Ideas must be well grounded in theory from the course, your book club book, and other relevant literature; and the paper must be written like a graduate-level analytic paper with thoughtful analysis, strong use of references, and accurate use of readings. This is not a diary, a description of what you did or will, or a reflective story. This is an analysis. When discussing yourself, think of yourself as a case and use theories and ideas from the course to expand and probe choices, behaviors, outcomes, and implications. Theory enables you to go beyond what you would in regular self-reflection. Those needing assistance on academic writing can find guidance at http://owl.english.purdue.edu/owl/
More specifically, the paper should be divided into two parts. PART I ( 7-10 pages) contains the basics of your leadership guide from an analysis of your course learning and of your individual leadership. The course has provided a theoretical framework for thinking broadly about leadership and its components that you can draw-upon to describe your leadership understandings, critical reminders, and philosophy and to explore how all that translates into a leadership approach and practices. The course has provided opportunities in the large group and in your project group for you to see yourself in action as a leader.
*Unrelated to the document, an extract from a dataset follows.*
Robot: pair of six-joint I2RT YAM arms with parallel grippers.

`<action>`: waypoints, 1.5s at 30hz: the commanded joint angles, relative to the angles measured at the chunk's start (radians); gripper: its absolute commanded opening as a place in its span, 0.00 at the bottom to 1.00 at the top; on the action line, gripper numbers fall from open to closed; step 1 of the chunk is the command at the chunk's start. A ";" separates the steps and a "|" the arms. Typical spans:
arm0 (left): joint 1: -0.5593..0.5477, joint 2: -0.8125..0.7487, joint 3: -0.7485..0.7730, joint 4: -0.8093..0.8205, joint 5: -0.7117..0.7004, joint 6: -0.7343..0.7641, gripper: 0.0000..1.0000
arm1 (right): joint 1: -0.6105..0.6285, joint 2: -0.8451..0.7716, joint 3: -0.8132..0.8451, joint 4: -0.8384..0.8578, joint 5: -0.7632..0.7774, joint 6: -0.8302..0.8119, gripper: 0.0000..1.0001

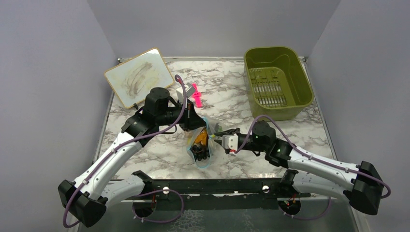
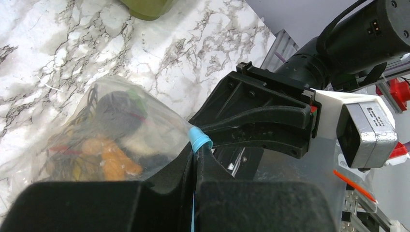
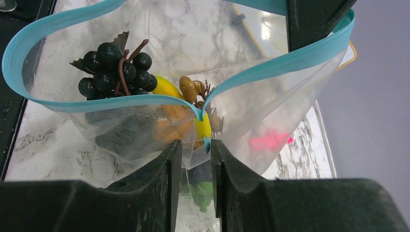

To supplement learning from that and to ground your self-perceptions in data on how others see your leadership, you are required to collect 360 degree feedback from 5-7 other people at different levels (i.e., Aboss,@ subordinate, peer) who know you well. These might include colleagues, present or former managers, direct reports, family members, classmates, project team members, coaches, and so on. Attach to the paper the names of all whom you have interviewed; their relationship to you; the format for the interview (i.e., in person, by phone, by email); and the questions asked. When conducting these interviews, the topics should pertain to your leadership approach and behavior. More specifically, collect examples and stories that illustrate your
1. overall leadership impact
2. leadership approach and values
3. leadership competencies, core strengths, and areas for development
4. leadership integrity and courage
IMPORTANT: This section of the paper is not a report of the feedback others have given you, although it would make sense for you to summarize what you have learned from others in a chart for a full portrait of what people have said about you. The feedback from others should stretch your knowledge of yourself, test your perceptions of your strengths and areas for development, and be integrated into your analysis throughout the paper.